[Material supplied]

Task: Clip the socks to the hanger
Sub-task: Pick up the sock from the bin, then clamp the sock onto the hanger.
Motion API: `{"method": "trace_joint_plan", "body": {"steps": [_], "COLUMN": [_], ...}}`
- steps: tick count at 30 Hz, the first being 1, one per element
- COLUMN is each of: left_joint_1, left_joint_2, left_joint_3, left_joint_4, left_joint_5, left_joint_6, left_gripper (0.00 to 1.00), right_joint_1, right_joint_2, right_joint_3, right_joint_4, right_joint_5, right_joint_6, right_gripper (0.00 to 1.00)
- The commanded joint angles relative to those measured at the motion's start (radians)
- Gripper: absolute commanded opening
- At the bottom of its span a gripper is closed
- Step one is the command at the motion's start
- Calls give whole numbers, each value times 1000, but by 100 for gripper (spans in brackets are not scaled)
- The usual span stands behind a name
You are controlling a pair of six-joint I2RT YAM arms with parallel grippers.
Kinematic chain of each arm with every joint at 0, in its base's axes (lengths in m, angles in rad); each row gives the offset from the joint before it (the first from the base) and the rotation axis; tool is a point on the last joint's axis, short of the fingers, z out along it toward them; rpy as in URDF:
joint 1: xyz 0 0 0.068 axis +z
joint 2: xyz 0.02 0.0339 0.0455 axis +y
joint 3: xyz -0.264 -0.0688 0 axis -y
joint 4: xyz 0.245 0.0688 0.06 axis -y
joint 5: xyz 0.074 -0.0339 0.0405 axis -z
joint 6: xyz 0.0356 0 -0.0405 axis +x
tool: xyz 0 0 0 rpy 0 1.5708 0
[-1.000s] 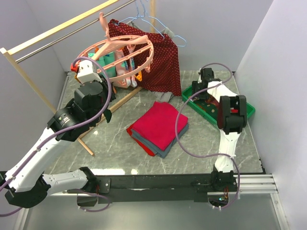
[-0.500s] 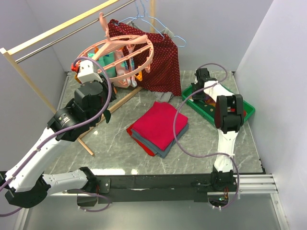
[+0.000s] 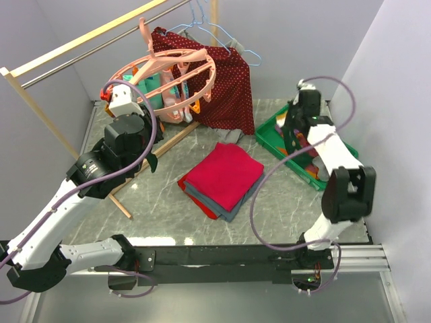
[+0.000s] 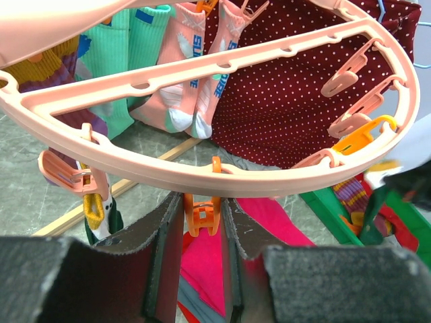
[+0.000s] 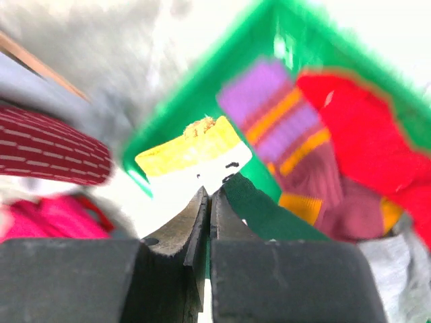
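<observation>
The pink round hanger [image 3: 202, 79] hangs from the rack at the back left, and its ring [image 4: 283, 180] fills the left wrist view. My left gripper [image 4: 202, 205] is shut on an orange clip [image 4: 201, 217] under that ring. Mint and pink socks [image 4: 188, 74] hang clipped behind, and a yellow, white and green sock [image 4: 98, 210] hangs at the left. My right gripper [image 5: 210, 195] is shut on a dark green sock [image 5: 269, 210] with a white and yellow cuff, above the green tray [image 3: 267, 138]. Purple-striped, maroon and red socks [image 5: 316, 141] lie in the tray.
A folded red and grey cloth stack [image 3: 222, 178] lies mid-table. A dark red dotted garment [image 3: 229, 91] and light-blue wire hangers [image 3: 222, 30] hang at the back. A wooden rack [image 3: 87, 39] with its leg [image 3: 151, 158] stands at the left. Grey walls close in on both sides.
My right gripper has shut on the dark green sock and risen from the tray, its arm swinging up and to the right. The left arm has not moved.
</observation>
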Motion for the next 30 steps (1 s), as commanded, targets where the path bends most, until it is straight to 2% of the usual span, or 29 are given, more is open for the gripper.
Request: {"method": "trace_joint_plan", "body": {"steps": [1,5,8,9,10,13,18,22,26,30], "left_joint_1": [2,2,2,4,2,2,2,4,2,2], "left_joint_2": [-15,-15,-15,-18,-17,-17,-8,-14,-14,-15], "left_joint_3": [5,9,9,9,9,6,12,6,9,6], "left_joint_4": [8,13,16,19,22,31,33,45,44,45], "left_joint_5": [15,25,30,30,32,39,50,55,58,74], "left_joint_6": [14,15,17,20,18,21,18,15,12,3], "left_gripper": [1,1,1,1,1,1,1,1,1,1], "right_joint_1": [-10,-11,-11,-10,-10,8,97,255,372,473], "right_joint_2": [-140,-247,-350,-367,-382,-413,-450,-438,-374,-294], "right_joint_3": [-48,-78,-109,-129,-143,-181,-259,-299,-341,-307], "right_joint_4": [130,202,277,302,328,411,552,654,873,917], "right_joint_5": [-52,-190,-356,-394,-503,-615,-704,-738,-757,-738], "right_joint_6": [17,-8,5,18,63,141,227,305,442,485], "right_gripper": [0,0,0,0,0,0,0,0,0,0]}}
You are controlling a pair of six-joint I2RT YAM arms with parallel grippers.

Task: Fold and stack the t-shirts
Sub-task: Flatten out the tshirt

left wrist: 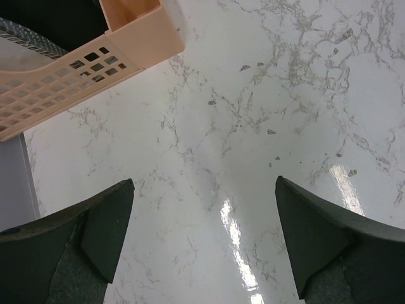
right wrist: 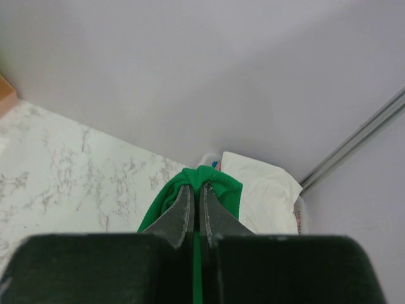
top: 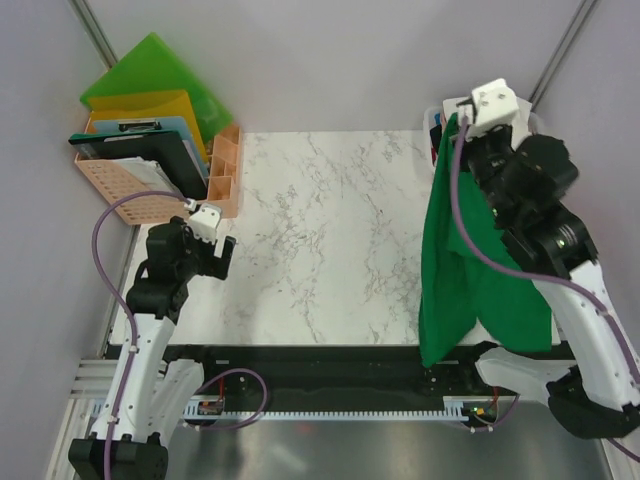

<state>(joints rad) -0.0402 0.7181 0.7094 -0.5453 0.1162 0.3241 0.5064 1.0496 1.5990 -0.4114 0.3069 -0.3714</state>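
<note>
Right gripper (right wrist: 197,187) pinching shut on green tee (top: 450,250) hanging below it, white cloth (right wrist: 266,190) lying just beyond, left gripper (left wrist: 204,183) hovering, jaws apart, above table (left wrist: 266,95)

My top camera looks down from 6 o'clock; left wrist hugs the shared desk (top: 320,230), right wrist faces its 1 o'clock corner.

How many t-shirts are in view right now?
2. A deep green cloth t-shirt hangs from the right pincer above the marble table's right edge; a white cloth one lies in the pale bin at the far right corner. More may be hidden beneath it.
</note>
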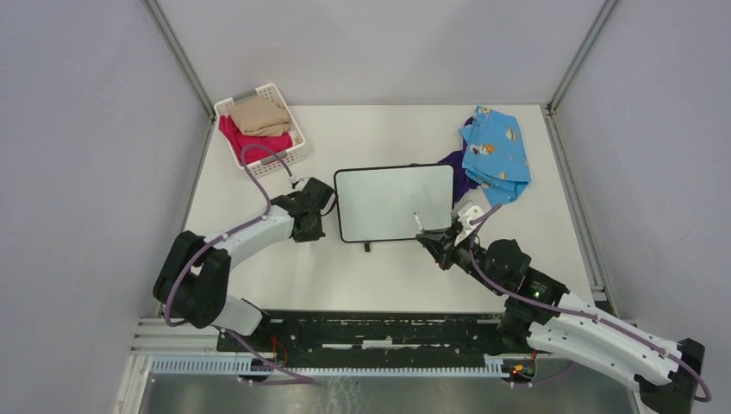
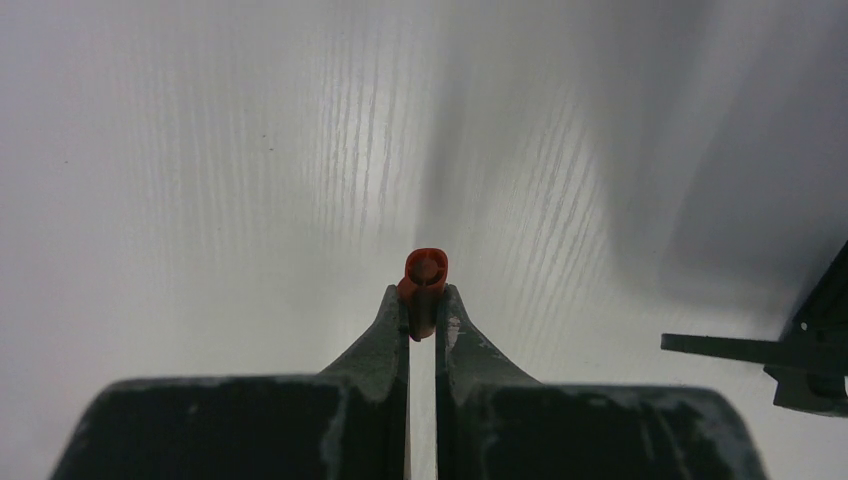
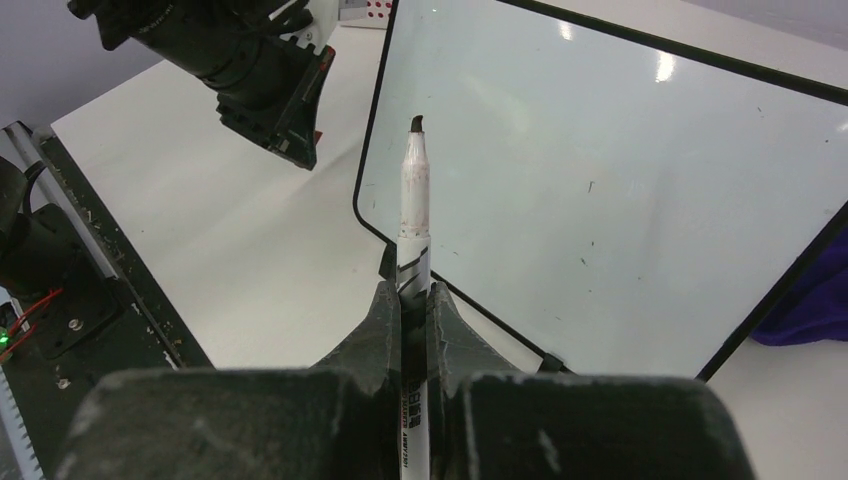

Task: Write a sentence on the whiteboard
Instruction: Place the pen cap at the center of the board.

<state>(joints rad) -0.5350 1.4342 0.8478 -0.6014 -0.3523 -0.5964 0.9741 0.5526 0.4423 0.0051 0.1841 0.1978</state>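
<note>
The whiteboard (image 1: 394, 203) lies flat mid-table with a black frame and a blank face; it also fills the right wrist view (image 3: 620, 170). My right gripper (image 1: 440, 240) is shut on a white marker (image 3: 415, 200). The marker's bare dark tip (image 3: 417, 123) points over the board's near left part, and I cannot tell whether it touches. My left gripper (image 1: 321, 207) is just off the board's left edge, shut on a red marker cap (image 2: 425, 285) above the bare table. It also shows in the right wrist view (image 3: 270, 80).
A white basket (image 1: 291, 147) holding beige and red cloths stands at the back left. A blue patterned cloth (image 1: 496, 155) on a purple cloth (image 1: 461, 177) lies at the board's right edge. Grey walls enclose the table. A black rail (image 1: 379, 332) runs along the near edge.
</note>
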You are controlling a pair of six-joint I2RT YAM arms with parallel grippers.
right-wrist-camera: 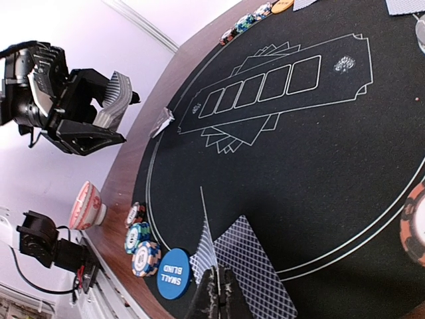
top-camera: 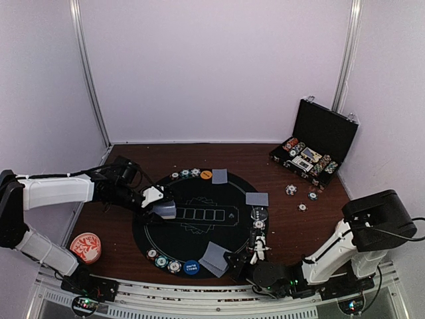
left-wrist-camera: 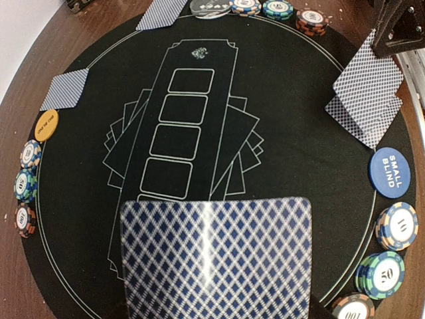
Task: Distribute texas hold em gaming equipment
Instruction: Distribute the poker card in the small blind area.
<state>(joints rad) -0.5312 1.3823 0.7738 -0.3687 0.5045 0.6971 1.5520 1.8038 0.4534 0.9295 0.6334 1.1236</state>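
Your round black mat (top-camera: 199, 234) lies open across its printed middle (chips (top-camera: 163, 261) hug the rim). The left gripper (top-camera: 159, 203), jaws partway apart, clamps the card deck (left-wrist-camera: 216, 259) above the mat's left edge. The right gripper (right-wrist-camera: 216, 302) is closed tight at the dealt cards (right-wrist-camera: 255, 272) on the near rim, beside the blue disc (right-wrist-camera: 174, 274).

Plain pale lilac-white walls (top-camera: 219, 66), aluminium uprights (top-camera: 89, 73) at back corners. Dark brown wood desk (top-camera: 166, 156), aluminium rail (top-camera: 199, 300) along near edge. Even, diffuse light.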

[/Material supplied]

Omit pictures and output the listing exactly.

Task: Clip the socks to the hanger
Sub-task: Pick up the sock from the bin, then clamp the sock onto the hanger.
Motion API: `{"method": "trace_joint_plan", "body": {"steps": [_], "COLUMN": [_], ...}}`
- steps: tick count at 30 Hz, the first being 1, one per element
- COLUMN is each of: left_joint_1, left_joint_2, left_joint_3, left_joint_4, left_joint_5, left_joint_6, left_gripper (0.00 to 1.00), right_joint_1, right_joint_2, right_joint_3, right_joint_4, right_joint_5, right_joint_6, right_gripper (0.00 to 1.00)
- The commanded joint angles relative to those measured at the motion's start (radians)
- Gripper: absolute commanded opening
- At the bottom of its span a gripper is closed
- Step one is the command at the motion's start
- Calls give whole numbers, each value times 1000, but by 100 for gripper (spans in brackets are not scaled)
- The usual span stands behind a name
You are controlling a pair of six-joint I2RT YAM arms with parallel grippers.
Kinematic chain of each arm with every joint at 0, in its base's axes (lengths in m, angles in rad); each row gives the offset from the joint before it (the first from the base) and the rotation axis; tool is a point on the last joint's axis, short of the fingers, z out along it toward them; rpy as in URDF:
joint 1: xyz 0 0 0.068 axis +z
joint 2: xyz 0.02 0.0339 0.0455 axis +y
joint 3: xyz -0.264 -0.0688 0 axis -y
joint 4: xyz 0.245 0.0688 0.06 axis -y
joint 5: xyz 0.074 -0.0339 0.0405 axis -z
joint 6: xyz 0.0356 0 -0.0405 axis +x
tool: xyz 0 0 0 rpy 0 1.5708 0
[-1.000s] 
[-0.500s] 
[+0.000s] 
[+0.000s] 
[+0.000s] 
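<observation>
The pink round hanger [image 3: 202, 79] hangs from the rack at the back left, and its ring [image 4: 283, 180] fills the left wrist view. My left gripper [image 4: 202, 205] is shut on an orange clip [image 4: 201, 217] under that ring. Mint and pink socks [image 4: 188, 74] hang clipped behind, and a yellow, white and green sock [image 4: 98, 210] hangs at the left. My right gripper [image 5: 210, 195] is shut on a dark green sock [image 5: 269, 210] with a white and yellow cuff, above the green tray [image 3: 267, 138]. Purple-striped, maroon and red socks [image 5: 316, 141] lie in the tray.
A folded red and grey cloth stack [image 3: 222, 178] lies mid-table. A dark red dotted garment [image 3: 229, 91] and light-blue wire hangers [image 3: 222, 30] hang at the back. A wooden rack [image 3: 87, 39] with its leg [image 3: 151, 158] stands at the left. Grey walls close in on both sides.
My right gripper has shut on the dark green sock and risen from the tray, its arm swinging up and to the right. The left arm has not moved.
</observation>
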Motion for the next 30 steps (1 s), as commanded, targets where the path bends most, until it is straight to 2% of the usual span, or 29 are given, more is open for the gripper.
Request: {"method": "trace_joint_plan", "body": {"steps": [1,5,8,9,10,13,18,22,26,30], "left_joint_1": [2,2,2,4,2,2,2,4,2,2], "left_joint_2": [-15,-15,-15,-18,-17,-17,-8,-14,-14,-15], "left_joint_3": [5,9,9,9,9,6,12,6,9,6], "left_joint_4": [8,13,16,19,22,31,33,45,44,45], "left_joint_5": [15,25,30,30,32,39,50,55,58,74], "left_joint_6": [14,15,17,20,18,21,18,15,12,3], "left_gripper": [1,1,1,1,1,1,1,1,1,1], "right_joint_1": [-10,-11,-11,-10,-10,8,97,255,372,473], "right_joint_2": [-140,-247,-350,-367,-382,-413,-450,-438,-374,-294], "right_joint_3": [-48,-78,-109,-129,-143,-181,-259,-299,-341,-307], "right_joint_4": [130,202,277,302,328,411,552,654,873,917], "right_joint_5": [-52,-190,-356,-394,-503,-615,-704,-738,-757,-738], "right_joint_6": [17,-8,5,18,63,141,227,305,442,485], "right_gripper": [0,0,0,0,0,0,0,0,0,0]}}
You are controlling a pair of six-joint I2RT YAM arms with parallel grippers.

Task: Fold and stack the t-shirts
Sub-task: Flatten out the tshirt

left wrist: 
right wrist: 
top: 

<state>(joints rad) -0.0402 0.7181 0.7094 -0.5453 0.1162 0.3241 0.5064 1.0496 1.5990 -0.4114 0.3069 -0.3714</state>
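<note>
Right gripper (right wrist: 197,187) pinching shut on green tee (top: 450,250) hanging below it, white cloth (right wrist: 266,190) lying just beyond, left gripper (left wrist: 204,183) hovering, jaws apart, above table (left wrist: 266,95)

My top camera looks down from 6 o'clock; left wrist hugs the shared desk (top: 320,230), right wrist faces its 1 o'clock corner.

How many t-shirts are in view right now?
2. A deep green cloth t-shirt hangs from the right pincer above the marble table's right edge; a white cloth one lies in the pale bin at the far right corner. More may be hidden beneath it.
</note>
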
Task: Write a sentence on the whiteboard
Instruction: Place the pen cap at the center of the board.

<state>(joints rad) -0.5350 1.4342 0.8478 -0.6014 -0.3523 -0.5964 0.9741 0.5526 0.4423 0.0051 0.1841 0.1978</state>
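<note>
The whiteboard (image 1: 394, 203) lies flat mid-table with a black frame and a blank face; it also fills the right wrist view (image 3: 620, 170). My right gripper (image 1: 440, 240) is shut on a white marker (image 3: 415, 200). The marker's bare dark tip (image 3: 417, 123) points over the board's near left part, and I cannot tell whether it touches. My left gripper (image 1: 321, 207) is just off the board's left edge, shut on a red marker cap (image 2: 425, 285) above the bare table. It also shows in the right wrist view (image 3: 270, 80).
A white basket (image 1: 291, 147) holding beige and red cloths stands at the back left. A blue patterned cloth (image 1: 496, 155) on a purple cloth (image 1: 461, 177) lies at the board's right edge. Grey walls enclose the table. A black rail (image 1: 379, 332) runs along the near edge.
</note>
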You are controlling a pair of six-joint I2RT YAM arms with parallel grippers.
right-wrist-camera: 
top-camera: 
left-wrist-camera: 
Task: Distribute texas hold em gaming equipment
Instruction: Distribute the poker card in the small blind area.
<state>(joints rad) -0.5312 1.3823 0.7738 -0.3687 0.5045 0.6971 1.5520 1.8038 0.4534 0.9295 0.6334 1.1236</state>
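Your round black mat (top-camera: 199, 234) lies open across its printed middle (chips (top-camera: 163, 261) hug the rim). The left gripper (top-camera: 159, 203), jaws partway apart, clamps the card deck (left-wrist-camera: 216, 259) above the mat's left edge. The right gripper (right-wrist-camera: 216, 302) is closed tight at the dealt cards (right-wrist-camera: 255, 272) on the near rim, beside the blue disc (right-wrist-camera: 174, 274).

Plain pale lilac-white walls (top-camera: 219, 66), aluminium uprights (top-camera: 89, 73) at back corners. Dark brown wood desk (top-camera: 166, 156), aluminium rail (top-camera: 199, 300) along near edge. Even, diffuse light.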

The response is now complete.